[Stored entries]
══════════

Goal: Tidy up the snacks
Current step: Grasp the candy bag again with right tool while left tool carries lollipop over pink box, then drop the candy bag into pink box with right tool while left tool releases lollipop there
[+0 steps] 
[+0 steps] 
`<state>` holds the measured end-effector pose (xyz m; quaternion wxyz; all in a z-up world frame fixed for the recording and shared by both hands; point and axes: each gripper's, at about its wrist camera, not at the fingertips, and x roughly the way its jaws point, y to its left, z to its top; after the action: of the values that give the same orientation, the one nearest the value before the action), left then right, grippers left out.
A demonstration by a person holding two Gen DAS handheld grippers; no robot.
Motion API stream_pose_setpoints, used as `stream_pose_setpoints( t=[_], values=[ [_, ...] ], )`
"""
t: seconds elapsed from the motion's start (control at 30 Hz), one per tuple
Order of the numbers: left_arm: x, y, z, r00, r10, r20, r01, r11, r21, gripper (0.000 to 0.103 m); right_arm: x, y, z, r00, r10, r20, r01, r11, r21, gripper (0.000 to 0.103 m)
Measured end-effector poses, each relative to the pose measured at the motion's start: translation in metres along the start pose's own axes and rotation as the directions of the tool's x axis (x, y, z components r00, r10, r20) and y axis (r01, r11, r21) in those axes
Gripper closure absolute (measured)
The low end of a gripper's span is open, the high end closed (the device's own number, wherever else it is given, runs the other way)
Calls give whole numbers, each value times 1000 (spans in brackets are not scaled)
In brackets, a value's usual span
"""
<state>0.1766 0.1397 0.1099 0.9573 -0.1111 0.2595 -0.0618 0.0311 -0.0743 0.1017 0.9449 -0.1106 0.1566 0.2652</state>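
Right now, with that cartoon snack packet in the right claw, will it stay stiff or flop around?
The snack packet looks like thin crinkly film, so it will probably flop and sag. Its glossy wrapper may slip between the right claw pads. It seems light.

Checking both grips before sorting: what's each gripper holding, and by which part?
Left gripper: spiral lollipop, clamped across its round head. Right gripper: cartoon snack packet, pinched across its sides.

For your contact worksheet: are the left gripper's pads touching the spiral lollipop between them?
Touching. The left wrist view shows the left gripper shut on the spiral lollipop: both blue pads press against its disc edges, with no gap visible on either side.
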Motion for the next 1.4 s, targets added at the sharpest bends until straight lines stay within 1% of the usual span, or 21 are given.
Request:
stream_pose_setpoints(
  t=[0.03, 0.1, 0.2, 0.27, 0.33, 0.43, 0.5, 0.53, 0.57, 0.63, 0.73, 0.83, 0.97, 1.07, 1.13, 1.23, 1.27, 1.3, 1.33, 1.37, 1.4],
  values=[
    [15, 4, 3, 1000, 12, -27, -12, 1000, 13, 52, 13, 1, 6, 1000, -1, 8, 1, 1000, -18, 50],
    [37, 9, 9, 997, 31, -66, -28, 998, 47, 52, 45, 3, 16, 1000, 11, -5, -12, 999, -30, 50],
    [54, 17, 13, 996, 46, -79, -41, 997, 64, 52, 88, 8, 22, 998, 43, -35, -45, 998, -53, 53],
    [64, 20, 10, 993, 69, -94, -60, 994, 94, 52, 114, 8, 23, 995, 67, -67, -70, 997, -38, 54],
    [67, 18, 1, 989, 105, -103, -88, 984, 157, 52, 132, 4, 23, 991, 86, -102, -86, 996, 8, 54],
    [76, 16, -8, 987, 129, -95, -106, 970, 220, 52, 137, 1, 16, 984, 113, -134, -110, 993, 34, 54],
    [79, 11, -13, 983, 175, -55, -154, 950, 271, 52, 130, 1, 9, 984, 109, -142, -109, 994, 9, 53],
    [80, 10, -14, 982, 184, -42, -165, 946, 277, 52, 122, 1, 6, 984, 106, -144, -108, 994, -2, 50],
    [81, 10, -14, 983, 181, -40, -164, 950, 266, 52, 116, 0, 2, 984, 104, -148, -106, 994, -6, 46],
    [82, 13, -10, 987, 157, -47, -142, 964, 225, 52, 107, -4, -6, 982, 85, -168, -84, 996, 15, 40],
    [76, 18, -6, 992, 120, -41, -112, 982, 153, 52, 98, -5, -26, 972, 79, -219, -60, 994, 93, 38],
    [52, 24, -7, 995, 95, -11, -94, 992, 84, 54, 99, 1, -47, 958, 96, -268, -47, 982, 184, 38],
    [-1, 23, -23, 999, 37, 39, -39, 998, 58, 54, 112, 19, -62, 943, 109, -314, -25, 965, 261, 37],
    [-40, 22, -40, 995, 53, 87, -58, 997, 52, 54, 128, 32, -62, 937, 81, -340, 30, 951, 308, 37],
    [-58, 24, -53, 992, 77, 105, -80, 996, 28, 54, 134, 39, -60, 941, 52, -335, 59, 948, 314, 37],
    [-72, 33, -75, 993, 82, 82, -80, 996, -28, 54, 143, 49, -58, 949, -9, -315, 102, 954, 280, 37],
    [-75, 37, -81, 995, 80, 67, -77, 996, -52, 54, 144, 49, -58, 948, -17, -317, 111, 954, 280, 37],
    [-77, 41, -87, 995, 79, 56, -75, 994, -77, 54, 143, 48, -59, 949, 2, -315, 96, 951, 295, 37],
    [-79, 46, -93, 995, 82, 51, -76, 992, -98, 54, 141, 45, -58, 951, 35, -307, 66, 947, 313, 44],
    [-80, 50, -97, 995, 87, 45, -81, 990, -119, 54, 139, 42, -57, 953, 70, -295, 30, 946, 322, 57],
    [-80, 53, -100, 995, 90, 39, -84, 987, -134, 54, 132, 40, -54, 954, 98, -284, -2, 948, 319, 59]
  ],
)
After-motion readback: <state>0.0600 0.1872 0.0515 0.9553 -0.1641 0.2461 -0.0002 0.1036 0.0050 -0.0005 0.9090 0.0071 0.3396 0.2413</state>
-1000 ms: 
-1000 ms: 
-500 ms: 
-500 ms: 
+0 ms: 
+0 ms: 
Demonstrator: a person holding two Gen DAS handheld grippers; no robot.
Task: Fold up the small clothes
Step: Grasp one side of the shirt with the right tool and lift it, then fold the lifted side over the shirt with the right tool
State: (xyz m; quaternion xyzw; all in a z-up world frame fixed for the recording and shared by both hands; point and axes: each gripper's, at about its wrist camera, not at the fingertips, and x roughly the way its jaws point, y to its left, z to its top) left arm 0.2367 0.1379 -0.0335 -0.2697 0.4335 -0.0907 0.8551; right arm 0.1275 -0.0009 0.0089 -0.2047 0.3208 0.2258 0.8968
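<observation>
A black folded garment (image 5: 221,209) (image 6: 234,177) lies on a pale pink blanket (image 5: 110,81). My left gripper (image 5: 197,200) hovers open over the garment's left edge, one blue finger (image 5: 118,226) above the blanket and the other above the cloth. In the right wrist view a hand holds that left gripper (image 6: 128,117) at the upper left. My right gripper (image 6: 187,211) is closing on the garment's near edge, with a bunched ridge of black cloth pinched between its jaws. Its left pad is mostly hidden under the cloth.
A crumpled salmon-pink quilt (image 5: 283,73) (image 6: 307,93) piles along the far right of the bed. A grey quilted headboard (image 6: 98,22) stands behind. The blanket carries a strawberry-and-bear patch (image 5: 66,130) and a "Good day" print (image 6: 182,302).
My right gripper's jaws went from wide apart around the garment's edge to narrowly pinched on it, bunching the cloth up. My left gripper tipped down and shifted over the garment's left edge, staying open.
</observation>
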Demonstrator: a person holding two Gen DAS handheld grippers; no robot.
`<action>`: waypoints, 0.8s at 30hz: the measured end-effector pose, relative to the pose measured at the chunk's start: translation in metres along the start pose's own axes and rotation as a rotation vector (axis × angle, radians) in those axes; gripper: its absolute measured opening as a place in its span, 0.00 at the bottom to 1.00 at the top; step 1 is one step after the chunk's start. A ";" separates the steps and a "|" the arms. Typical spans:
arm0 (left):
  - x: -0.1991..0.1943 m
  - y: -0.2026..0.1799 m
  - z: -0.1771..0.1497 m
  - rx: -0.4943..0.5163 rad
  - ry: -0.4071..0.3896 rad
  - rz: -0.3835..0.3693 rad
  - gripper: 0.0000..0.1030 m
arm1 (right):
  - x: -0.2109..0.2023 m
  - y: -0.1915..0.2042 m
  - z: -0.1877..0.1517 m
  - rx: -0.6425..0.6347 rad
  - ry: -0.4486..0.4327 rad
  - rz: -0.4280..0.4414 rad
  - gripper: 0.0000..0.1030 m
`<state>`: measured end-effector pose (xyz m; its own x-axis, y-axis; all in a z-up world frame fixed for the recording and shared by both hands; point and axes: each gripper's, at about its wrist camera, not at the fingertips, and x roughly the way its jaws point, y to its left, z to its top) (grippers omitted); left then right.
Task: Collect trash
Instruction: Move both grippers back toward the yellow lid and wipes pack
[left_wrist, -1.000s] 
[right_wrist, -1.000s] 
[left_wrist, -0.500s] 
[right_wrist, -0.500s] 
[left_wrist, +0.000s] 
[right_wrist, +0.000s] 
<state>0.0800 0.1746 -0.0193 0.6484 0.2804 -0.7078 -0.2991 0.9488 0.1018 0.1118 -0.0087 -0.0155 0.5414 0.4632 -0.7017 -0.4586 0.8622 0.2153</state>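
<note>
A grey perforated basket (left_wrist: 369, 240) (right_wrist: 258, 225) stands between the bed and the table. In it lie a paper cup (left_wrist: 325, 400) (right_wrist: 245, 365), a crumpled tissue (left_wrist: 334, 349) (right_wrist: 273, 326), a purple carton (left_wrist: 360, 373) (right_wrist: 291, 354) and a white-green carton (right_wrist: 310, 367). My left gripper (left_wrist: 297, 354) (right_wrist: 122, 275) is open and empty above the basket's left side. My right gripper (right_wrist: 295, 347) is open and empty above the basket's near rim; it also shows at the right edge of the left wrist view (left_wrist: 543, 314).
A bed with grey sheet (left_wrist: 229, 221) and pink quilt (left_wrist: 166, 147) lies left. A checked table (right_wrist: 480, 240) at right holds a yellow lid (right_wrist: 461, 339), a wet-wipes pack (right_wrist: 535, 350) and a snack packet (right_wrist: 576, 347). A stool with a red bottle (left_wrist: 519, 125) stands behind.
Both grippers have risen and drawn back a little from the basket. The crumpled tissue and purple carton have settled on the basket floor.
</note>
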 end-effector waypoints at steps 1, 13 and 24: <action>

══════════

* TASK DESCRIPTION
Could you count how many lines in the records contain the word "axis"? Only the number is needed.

* RESPONSE TO THE TASK
3